Portfolio Diversification: How Does It Work?

Meaning of diversify

You have some money saved in your piggy bank and you’re thinking about investing it. Chances are that you’ve heard about diversification or the famous saying “Don’t keep all your eggs in one basket!” So, what is it really about and how is it helping you with growing your accumulated wealth?

What Is Portfolio Diversification?

Diversification is a key concept of most long-term investment strategies. Simply put, it’s a way of managing risk by spreading out your investments among a variety of companies or asset classes. So instead of investing in only one company, where all your savings depend on the success of that particular company, you might seek to invest in many companies in order to reduce the overall investment risk. Makes sense, right?

In this post, I dig a lit­tle bit deep­er to see how this actually works and explore the math behind it all. I promise to keep it simple!

Let’s assume you have a two-asset port­fo­lio and you want to determine how much every asset is contributing to the overall portfolio risk and return.

Calculating how much return your var­i­ous invest­ments con­tribute to the port­fo­lio return is actually quite straight­for­ward. Simply put, it’s the weight­ed aver­age of the returns of each indi­vid­u­al invest­ment:

R_P = (w_A * R_A) + (w_B * R_B)

Cal­cu­lat­ing an investment’s con­tri­bu­tion of risk to a port­fo­lio is a little bit more com­pli­cat­ed, so let’s break it down.

We define the risk in terms of the standard deviation of the returns, which is a measure that tells us how much the individual returns tend to differ (in either direction) from the average. Using our example of the two-asset portfolio, the formula looks like this:

s_P² = (w_A² * s_A²) + (w_B² * w_B²) + (2 * w_A * w_B * s_A * s_B * r_AB)

When looking at the formula, the first two components in the equa­tion rep­re­sent the con­tri­bu­tion of the risk of assets A and B to the port­fo­lio P. But what about the third component? Where did that come from?

This part of the equation defines the com­bined risk of assets A and B and the term r_AB plays a big role here. Basically it’s an assessment of the relationship between the assets A and B and their dependency, and it’s measured as a number between +1 and -1.

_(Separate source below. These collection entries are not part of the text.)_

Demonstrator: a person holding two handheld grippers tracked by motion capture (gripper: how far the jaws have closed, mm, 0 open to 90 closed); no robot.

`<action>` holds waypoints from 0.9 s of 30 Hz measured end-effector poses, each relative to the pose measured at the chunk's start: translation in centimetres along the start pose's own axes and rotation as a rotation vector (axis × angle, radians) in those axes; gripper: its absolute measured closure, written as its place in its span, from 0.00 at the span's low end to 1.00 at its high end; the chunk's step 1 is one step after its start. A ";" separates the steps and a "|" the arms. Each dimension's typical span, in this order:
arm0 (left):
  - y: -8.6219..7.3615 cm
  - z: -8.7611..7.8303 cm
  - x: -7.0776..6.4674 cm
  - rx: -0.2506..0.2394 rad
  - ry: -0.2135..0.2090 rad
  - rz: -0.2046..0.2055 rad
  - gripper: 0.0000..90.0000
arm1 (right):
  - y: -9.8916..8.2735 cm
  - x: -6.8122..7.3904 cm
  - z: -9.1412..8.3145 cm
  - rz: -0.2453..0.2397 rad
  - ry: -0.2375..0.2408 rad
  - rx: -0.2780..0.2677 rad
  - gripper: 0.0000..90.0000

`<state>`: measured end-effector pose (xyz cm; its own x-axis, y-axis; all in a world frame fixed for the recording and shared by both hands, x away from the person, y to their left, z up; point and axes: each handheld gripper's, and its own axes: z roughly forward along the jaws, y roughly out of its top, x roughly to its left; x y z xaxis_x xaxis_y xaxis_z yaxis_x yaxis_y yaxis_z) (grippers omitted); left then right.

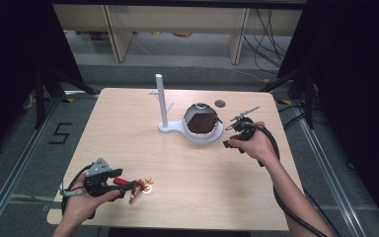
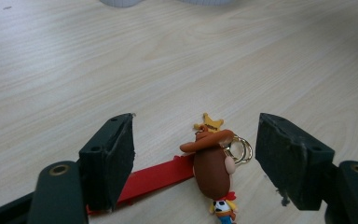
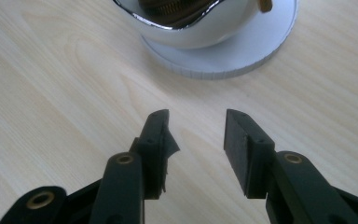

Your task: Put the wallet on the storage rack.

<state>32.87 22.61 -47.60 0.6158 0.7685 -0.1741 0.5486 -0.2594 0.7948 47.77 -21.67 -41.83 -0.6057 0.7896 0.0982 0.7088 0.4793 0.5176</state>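
Observation:
A keychain (image 2: 212, 168) lies flat on the wooden table: a brown-hatted figure with a red strap (image 2: 158, 177) and a gold ring (image 2: 240, 149). My left gripper (image 2: 196, 123) stands open around it, and neither pad touches it. In the high view the keychain (image 1: 140, 186) sits at the front left, just ahead of my left gripper (image 1: 131, 188). My right gripper (image 1: 227, 136) is open with nothing between its fingers, low over the table beside the white stand's round base (image 1: 197, 136). In the right gripper view, the gripper (image 3: 196, 119) points at that base (image 3: 242, 51).
The white stand has an upright post (image 1: 160, 98) with short pegs and a chrome-rimmed cup (image 1: 201, 121) holding something dark brown. A small dark hole (image 1: 220, 103) marks the table behind it. The table's front edge runs close under my left hand.

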 end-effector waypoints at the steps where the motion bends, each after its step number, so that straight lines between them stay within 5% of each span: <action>1: 0.0 0.0 0.0 0.009 -0.002 0.001 0.31 | -0.1 0.0 0.2 0.004 0.001 0.002 0.68; 13: 0.7 0.3 -0.7 0.066 0.002 0.049 0.35 | -1.2 -0.2 0.6 0.028 0.019 0.037 0.68; 17: 1.0 0.0 -0.8 0.120 0.000 0.055 0.37 | -1.5 -0.3 0.5 0.028 0.020 0.044 0.68; 18: 1.1 -0.2 -0.7 0.170 -0.007 0.083 0.37 | -1.7 -0.2 0.7 0.053 0.023 0.069 0.68; 22: 1.2 -0.2 -0.9 0.206 -0.010 0.070 0.38 | -2.1 -0.2 0.9 0.069 0.007 0.113 0.68; 27: 1.4 0.6 -1.3 0.328 -0.015 0.088 0.39 | -2.8 -0.3 1.1 0.044 0.011 0.107 0.67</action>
<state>33.22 20.93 -46.59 0.6755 0.7269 -0.1239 0.6446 -0.5004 0.5780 46.35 -22.87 -44.23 -0.5767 0.8068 0.1283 0.7688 0.4829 0.4194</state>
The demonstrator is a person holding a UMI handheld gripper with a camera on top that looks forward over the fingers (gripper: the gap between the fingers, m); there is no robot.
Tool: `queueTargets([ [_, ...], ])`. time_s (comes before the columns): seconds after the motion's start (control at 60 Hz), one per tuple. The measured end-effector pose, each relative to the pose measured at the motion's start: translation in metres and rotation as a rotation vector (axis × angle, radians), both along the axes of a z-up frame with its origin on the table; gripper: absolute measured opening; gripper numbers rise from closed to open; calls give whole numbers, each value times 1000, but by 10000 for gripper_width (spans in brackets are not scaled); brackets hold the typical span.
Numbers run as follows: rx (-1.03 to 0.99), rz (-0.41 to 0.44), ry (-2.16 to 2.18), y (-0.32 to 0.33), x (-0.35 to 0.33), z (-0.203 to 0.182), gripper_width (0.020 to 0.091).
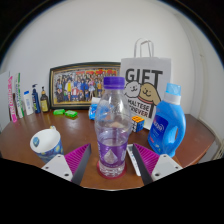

Understanding the Math of Diversification

By analyzing the for­mu­la for risk, it becomes clear how important r_AB is. By focusing on this term, the risk can be significantly reduced based on its value.

  • If the correlation between A and B is 1, then the over­all risk is not reduced at all.
  • If the correlation between A and B is 0, the whole third component of the equation will be erased and the risk of the port­fo­lio will simply be the combination of the first two components; an improvement!
  • If the cor­re­la­tion is neg­a­tive, then the whole third component becomes negative and we can actu­al­ly sub­tract the third component from the first two. Jackpot!

Understanding From a Practical Perspective

Let’s take a simple portfolio which invests 50% of the portfolio’s value in the SPDR S&P 500 ETF and the other 50% in the Vanguard Total Bond Market ETF. We will compare this with a portfolio invested 100% in the SPDR S&P 500 ETF, which we will treat as a performance benchmark.

Now let’s run this through a backtesting tool from December 2007 to December 2017 with quarterly rebalancing. This strategy will simply rebalance the 50/50 asset weights at the start of every quarter (i.e., January, April, July, and October). The performance of the strategy looks like this:

SAA backtest price results

This looks pretty nice, but we’re talking about risk reduction. So how can we quantify it? Well, the statistics shown in the table below help clarify this point:

SAA backtest statistics

You’ll notice that the volatility (i.e., standard deviation or risk) of the returns that we have for the two-asset portfolio strategy is about 10% for the portfolio, which is much lower than the 21% produced by a pure investment in the SPDR S&P500 ETF (SPY). As we learned, this comes from two parts. First, the Vanguard Total Bond Market ETF (BND) contributes to the risk reduction since it has a much lower volatility. Second, the correlation between the daily returns of SPY and BND over this backtest period is negative: r_SPY,BND = -0.16.

The chart below illustrates the yearly returns of our two-asset portfolio strategy, which gives you an overview of the return achieved each year during the backtest period:

SAA backtest returns


As you can see, diversifying really helps reducing the risk of your porfolio, but at the same time you sacrifice some upside potential when using it. Therefore, every investor needs to find the right balance that fits their own personal risk profile while achieving their desired returns.